_What needs to be done_
For each entry, repeat the text exactly and omit any picture it holds.
"""
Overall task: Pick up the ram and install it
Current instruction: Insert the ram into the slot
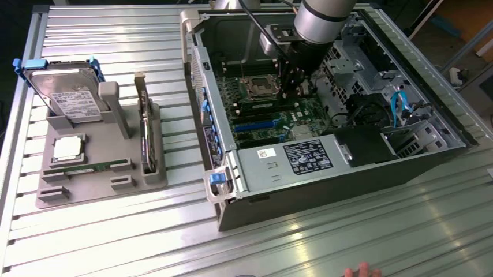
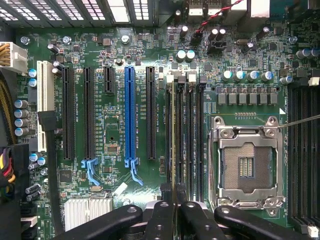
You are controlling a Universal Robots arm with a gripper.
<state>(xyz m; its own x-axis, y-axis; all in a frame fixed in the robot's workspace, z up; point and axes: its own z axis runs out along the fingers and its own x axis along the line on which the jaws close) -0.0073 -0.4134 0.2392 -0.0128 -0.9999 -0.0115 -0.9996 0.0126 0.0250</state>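
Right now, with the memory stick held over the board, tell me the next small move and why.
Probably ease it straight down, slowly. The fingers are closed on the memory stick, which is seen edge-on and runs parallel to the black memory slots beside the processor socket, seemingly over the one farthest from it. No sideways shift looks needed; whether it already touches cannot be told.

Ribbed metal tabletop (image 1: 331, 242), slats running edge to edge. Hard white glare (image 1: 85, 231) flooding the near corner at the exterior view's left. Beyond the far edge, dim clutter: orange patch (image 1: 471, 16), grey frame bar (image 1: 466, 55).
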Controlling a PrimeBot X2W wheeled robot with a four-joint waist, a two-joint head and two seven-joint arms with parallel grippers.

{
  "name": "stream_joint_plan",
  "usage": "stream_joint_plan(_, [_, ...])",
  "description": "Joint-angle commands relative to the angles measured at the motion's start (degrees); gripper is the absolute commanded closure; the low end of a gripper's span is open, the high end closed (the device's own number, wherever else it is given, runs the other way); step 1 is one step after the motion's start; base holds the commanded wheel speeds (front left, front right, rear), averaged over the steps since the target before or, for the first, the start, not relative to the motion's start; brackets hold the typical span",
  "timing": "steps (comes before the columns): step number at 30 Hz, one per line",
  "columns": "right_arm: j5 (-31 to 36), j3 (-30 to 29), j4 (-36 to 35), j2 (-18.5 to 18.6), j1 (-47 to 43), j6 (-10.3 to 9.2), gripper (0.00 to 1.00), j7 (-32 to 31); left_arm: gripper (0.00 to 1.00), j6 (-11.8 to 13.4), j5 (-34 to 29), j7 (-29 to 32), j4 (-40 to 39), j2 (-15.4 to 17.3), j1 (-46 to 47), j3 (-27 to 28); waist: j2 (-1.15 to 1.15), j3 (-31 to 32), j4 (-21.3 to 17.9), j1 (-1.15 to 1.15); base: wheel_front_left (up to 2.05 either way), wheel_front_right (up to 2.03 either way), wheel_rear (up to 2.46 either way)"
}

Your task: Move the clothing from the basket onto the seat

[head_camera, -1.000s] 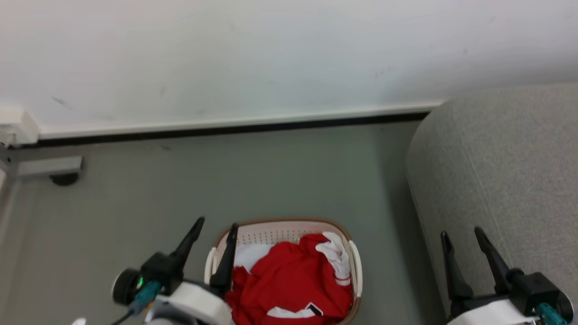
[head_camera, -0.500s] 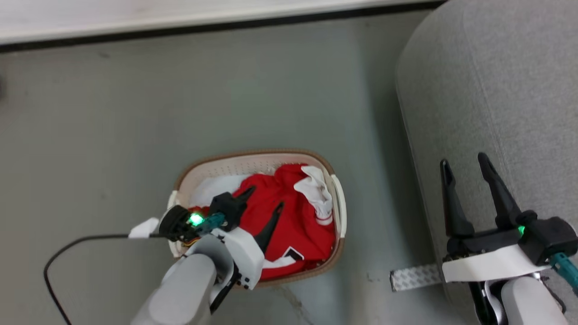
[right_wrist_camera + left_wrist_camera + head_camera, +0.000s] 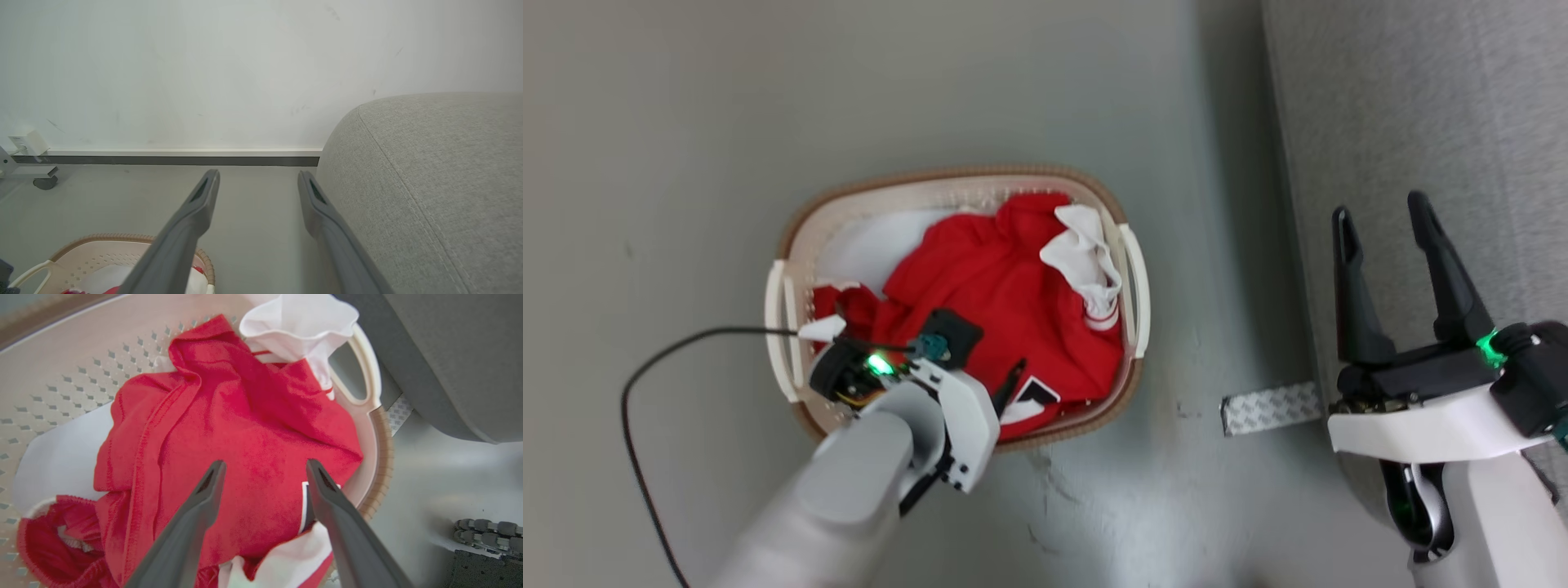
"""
_Answer box_
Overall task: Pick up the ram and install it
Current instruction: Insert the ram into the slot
You are controlling a Universal Robots arm with a gripper.
<state>(xyz m; its own x-axis, y-axis; all in a frame fixed in the robot's workspace, z up; point and axes: its own z axis runs out along the fingers and its own x axis along the line on which the jaws close) -0.0073 -0.4134 0.2392 -0.0128 -0.9999 -0.0115 -0.9996 0.0126 0.0250</state>
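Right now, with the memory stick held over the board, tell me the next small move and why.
Probably ease it straight down, slowly. The fingers are closed on the memory stick, which is seen edge-on and runs parallel to the black memory slots beside the processor socket, seemingly over the one farthest from it. No sideways shift looks needed; whether it already touches cannot be told.

Ribbed metal tabletop (image 1: 331, 242), slats running edge to edge. Hard white glare (image 1: 85, 231) flooding the near corner at the exterior view's left. Beyond the far edge, dim clutter: orange patch (image 1: 471, 16), grey frame bar (image 1: 466, 55).
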Controlling a PrimeBot X2W wheeled robot with a four-joint waist, a two-joint head and two seven-joint arms with parallel grippers.

{
  "name": "stream_joint_plan",
  "usage": "stream_joint_plan(_, [_, ...])",
  "description": "Joint-angle commands relative to the angles measured at the motion's start (degrees); gripper is the absolute commanded closure; the low end of a gripper's span is open, the high end closed (the device's own number, wherever else it is given, runs the other way); step 1 is one step after the motion's start; base holds the commanded wheel speeds (front left, front right, rear), averaged over the steps since the target before or, for the first, the start, not relative to the motion's start; brackets hold the typical span",
  "timing": "steps (comes before the columns): step number at 30 Hz, one per line",
  "columns": "right_arm: j5 (-31 to 36), j3 (-30 to 29), j4 (-36 to 35), j2 (-18.5 to 18.6), j1 (-47 to 43), j6 (-10.3 to 9.2), gripper (0.00 to 1.00), j7 (-32 to 31); left_arm: gripper (0.00 to 1.00), j6 (-11.8 to 13.4), j5 (-34 to 29), j7 (-29 to 32), j4 (-40 to 39), j2 (-15.4 to 17.3), j1 (-46 to 47), j3 (-27 to 28); waist: j2 (-1.15 to 1.15), j3 (-31 to 32), j4 (-21.3 to 17.9), j1 (-1.15 to 1.15); base: wheel_front_left (up to 2.05 either way), wheel_front_right (up to 2.03 either way), wheel_rear (up to 2.46 either way)"
}

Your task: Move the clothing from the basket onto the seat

[head_camera, -1.000s] 
[head_camera, -0.500s] 
[right_wrist_camera + left_wrist_camera + head_camera, +0.000s] 

The answer requires nothing further.